**PROBLEM STATEMENT**: A faithful copy is required: retype the records from their first line through the line with "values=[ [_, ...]", and omit the pictures.

**ENTRIES PROVIDED**:
***
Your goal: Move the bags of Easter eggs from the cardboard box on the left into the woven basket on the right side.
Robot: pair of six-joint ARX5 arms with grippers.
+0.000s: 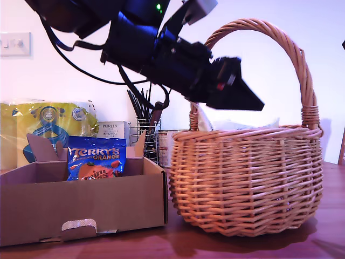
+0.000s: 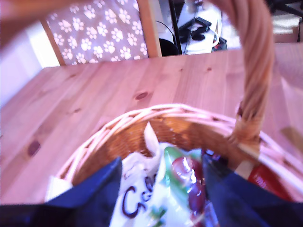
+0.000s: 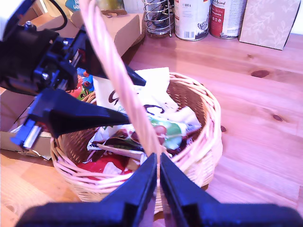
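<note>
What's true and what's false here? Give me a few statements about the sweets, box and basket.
1. The blue Terry's Orange bag stands in the cardboard box. True.
2. The woven basket is empty. False: packets lie in it, including a red packet.
3. A white-and-green packet sits between the fingers of my first gripper, over the basket. True.
4. My second gripper is wide open. False: its jaws are nearly together.

Black arm (image 1: 156,51) w/ cables; green LED (image 1: 158,7)
</note>
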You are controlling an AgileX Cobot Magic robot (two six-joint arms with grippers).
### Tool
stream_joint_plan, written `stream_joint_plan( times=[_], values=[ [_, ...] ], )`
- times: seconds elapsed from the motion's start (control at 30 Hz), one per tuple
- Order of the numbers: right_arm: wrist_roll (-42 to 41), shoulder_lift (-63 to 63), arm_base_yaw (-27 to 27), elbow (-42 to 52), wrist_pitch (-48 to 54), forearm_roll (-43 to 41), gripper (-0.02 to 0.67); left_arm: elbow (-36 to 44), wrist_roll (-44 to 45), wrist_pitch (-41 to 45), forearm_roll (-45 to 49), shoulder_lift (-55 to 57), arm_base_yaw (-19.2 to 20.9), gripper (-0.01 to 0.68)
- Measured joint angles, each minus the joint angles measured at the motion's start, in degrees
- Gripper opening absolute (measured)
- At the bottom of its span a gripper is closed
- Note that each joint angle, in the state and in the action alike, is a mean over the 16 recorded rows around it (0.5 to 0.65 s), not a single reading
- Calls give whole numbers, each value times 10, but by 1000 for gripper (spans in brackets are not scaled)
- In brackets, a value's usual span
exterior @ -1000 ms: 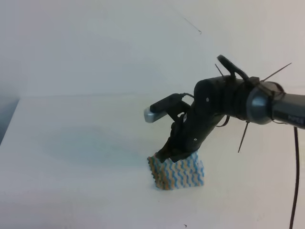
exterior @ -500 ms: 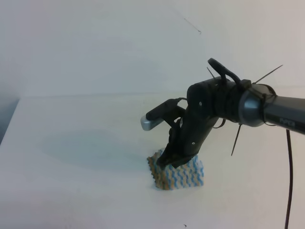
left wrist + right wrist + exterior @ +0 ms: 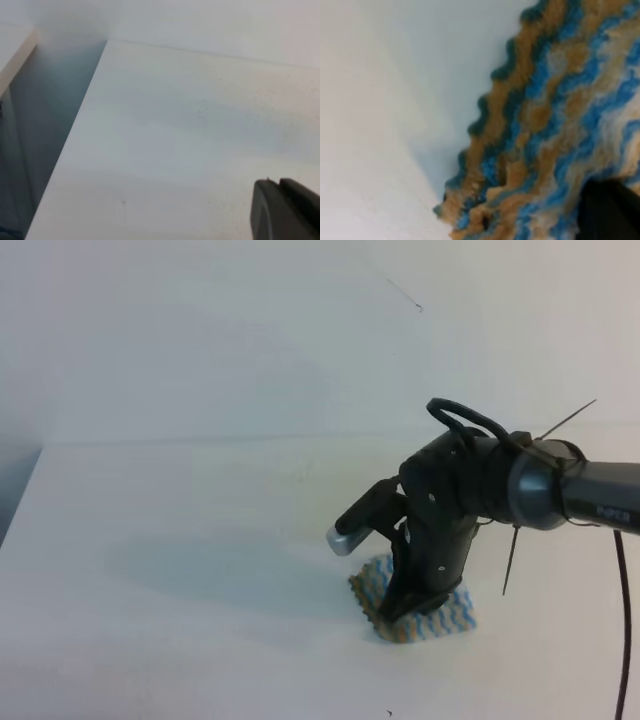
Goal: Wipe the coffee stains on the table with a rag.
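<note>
From the high exterior view we see the right arm [image 3: 560, 490] reaching in from the right edge and bending sharply down onto the table [image 3: 180, 540]. Its right gripper [image 3: 405, 605] is planted straight on the rag [image 3: 445, 618], the striped blue, white and tan cloth lying flat just right of the table's middle, towards the near edge. The dark wrist body covers the middle of the cloth, so we only catch its left corner and its right and lower edges poking out. We cannot tell from here how the jaws stand; the fingertips are hidden against the fabric. A silver-tipped wrist camera [image 3: 345, 538] juts out to the left of the wrist, above the cloth. The coffee stains do not show anywhere on the white surface we can see here; a soft grey shadow spreads left of the arm.

Over to the left wrist view: we get bare white tabletop [image 3: 175, 125], its left edge dropping off to a darker gap. Only a dark corner of the left gripper [image 3: 285, 210] shows at the bottom right, and we cannot tell whether its jaws are apart or together.

Now the right wrist view, very close: the rag [image 3: 555, 125] fills the right side, its scalloped edge wavy against the white table [image 3: 380, 100]. A dark finger [image 3: 607, 210] presses at the bottom right on the knit; the jaw state is still unreadable.
</note>
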Motion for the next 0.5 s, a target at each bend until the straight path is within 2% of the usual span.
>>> stream_joint_plan(
  times=[0.23,0.5],
  values=[
    [19,-74,0,66,-34,-46,3,0,0,1,0,0,0,-1],
    [63,-256,-2,107,-61,-105,4,0,0,1,0,0,0,-1]
  ],
)
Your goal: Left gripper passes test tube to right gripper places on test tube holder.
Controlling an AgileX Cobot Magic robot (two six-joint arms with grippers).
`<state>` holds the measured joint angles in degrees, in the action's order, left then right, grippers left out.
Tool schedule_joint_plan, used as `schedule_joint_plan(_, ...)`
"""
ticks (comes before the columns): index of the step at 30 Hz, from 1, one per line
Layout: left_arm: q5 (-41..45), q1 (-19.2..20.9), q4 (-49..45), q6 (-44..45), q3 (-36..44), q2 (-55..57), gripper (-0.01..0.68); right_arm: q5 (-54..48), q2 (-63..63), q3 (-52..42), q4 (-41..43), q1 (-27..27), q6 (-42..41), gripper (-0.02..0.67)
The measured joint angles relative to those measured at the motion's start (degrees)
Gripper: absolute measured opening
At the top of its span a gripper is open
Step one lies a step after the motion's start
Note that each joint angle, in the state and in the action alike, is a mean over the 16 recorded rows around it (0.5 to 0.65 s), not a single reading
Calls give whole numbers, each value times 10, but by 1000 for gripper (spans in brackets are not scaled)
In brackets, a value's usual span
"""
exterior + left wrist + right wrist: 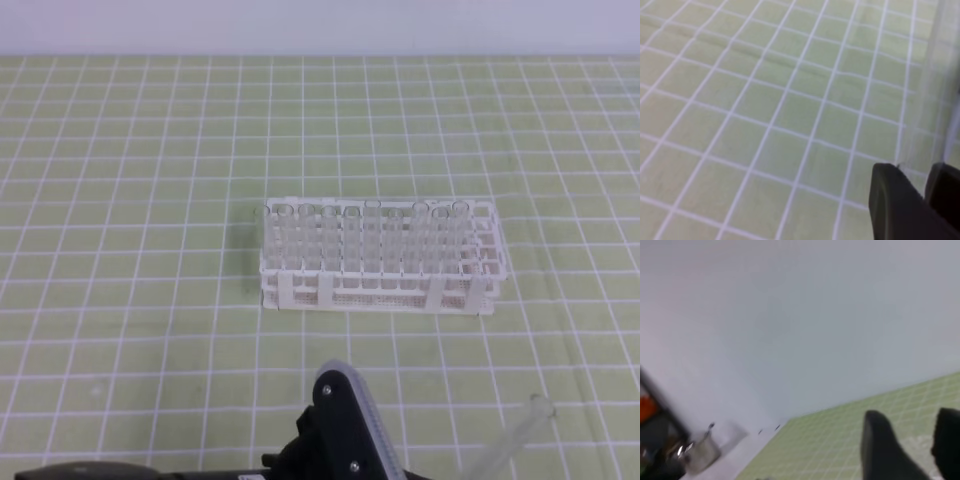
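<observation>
The white test tube holder [378, 290] stands mid-table with several clear tubes upright in its holes. A clear test tube [516, 434] slants up from the bottom right of the exterior view. In the left wrist view this test tube [935, 90] runs down between the black fingers of my left gripper [918, 169], which is shut on its lower end. Part of the left arm [345, 425] shows at the bottom edge. My right gripper [910, 416] appears only in its wrist view, tilted up toward the wall, open, with nothing between its fingers.
A green mat with a white grid [140, 300] covers the table. A pale wall [790, 315] rises behind it. Blurred metal and orange equipment [695, 450] sits off the table's edge in the right wrist view.
</observation>
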<state>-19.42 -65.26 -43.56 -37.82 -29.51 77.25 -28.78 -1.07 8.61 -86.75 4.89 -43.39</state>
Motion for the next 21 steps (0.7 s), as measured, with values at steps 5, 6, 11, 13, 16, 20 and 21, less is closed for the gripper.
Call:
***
**SOLUTION TO THIS TASK**:
Your goal: Move the bags of Easter eggs from the cardboard box on the left into the woven basket on the right side.
Robot: pair of six-joint ARX5 arms with grippers.
+0.000s: 
+0.000s: 
+0.000s: 
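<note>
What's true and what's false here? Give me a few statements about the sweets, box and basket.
1. The blue Terry's Orange bag stands in the cardboard box. True.
2. The woven basket is empty. False: packets lie in it, including a red packet.
3. A white-and-green packet sits between the fingers of my first gripper, over the basket. True.
4. My second gripper is wide open. False: its jaws are nearly together.

Black arm (image 1: 156,51) w/ cables; green LED (image 1: 158,7)
</note>
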You are controlling an AgileX Cobot Magic robot (two six-joint arms with grippers).
### Tool
stream_joint_plan, written `stream_joint_plan( times=[_], values=[ [_, ...] ], )`

The response is now done.